In base a quali criteri sono state selezionate le piccole-medie imprese che saranno presenti ad “Icon Italy”?
Sono realtà medio-piccole che garantiscono qualità ed hanno ricevuto riconoscimenti, a livello di concorsi e premi oppure sulla stampa di settore. 
Si tratta di trovare un equilibrio tra i diversi interessi: cerchiamo di capire se c’è disponibilità da parte delle cantine e se hanno la concreta possibilità di impegnarsi con un grande distributore come Vinehoo.
Sarà interessante capire come si muoveranno i consorzi, c’è spazio per sviluppare alleanze e ampliare le collaborazioni.

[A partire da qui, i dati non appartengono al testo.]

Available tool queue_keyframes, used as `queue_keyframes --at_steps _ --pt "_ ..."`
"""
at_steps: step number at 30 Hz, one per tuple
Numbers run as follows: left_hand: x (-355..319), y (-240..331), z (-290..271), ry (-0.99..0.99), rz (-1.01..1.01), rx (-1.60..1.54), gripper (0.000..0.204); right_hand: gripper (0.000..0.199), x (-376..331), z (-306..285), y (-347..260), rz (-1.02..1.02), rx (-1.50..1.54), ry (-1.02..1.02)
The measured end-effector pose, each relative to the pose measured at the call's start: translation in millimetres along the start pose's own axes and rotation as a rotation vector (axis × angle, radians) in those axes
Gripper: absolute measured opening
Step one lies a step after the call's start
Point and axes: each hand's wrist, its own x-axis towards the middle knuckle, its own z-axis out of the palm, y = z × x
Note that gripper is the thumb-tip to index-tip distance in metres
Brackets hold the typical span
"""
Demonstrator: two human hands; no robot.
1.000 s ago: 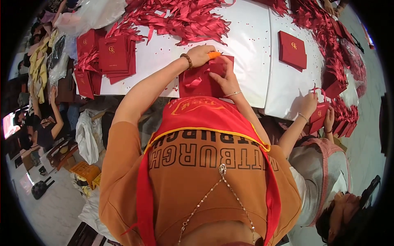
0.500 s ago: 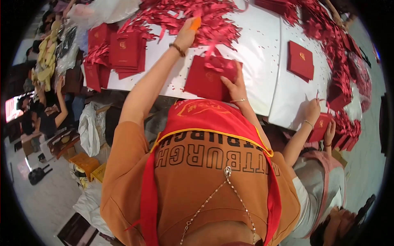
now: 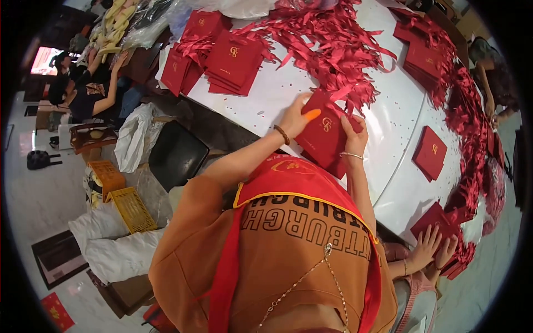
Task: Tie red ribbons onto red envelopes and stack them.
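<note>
Between my two hands, at the near edge of the white table (image 3: 272,91), is a flat red gift bag (image 3: 319,145) with a gold emblem. My left hand (image 3: 296,117), wearing an orange finger cover, grips its left side near the top. My right hand (image 3: 355,135) pinches the upper right edge, where a red ribbon runs; the ribbon's end is partly hidden by the fingers. Just beyond the bag lies a large loose heap of red ribbons (image 3: 338,50).
Stacked red bags (image 3: 236,58) lie at the left, others (image 3: 423,64) at the far right. A small pile of bags (image 3: 430,154) sits right of me. A co-worker's hands (image 3: 427,247) rest on bags at lower right. A black chair (image 3: 179,155) and yellow crate (image 3: 131,210) stand left.
My left hand has come back from the ribbon heap to the bag's left side. My right hand has shifted to its upper right edge. The whole view has turned.
</note>
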Motion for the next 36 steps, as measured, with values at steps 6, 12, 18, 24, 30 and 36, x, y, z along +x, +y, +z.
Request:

Il vino italiano non è leader nel mercato import cinese ma rappresenta il primo mercato per Vinehoo, quali sono i motivi di questa discrepanza?
Vinehoo ha deciso di spingere e puntare sui vini italiani, sia per una scelta di strategia e gusto aziendale sia per coprire lo spazio lasciato incustodito dai vini australiani. Certo è che la potenza economica di Vinehoo è fondamentale nel determinare le tendenze di consumo.

Secondo alcuni analisti, il costo delle spedizioni di vino in Cina sta crescendo, gli importatori affrontano ritardi che si traducono in costi e c’è un incremento dell'interesse dei consumatori cinesi per il vino nazionale. È un quadro che lei condivide?
I ritardi sono oggettivi, anche per Vinehoo il 90% delle spedizioni sono in ritardo, ma stiamo parlando di una realtà conosciuta e consolidata, in grado di gestire queste difficoltà. Anche la quantità e la qualità dei vini cinesi sta crescendo ma per adesso in pochi sono in grado di competere realmente con i vini importati.

In Cina dopo il tracollo (-27%) del 2020, le importazioni di vino sono in ripresa e l’Italia è salita dal quarto al terzo posto, con una quota di mercato del 10,26% dietro a Cile e Francia. Dal suo osservatorio ravvicinato, quali sono le ragioni di questa ripresa?
L’Italia è rimasta indietro per 15 anni, ma ci sono operatori che stanno lavorando su questo mercato da oltre dieci anni. Il rapporto qualità-prezzo dei vini italiani è molto competitivo, l’Italia offre inoltre una varietà unica di prodotti. 
Il mercato cinese sta maturando e la capacità di valutare questi aspetti è un segnale inequivocabile di questo processo. Il lavoro portato avanti dagli operatori negli anni sta dando ora i suoi frutti.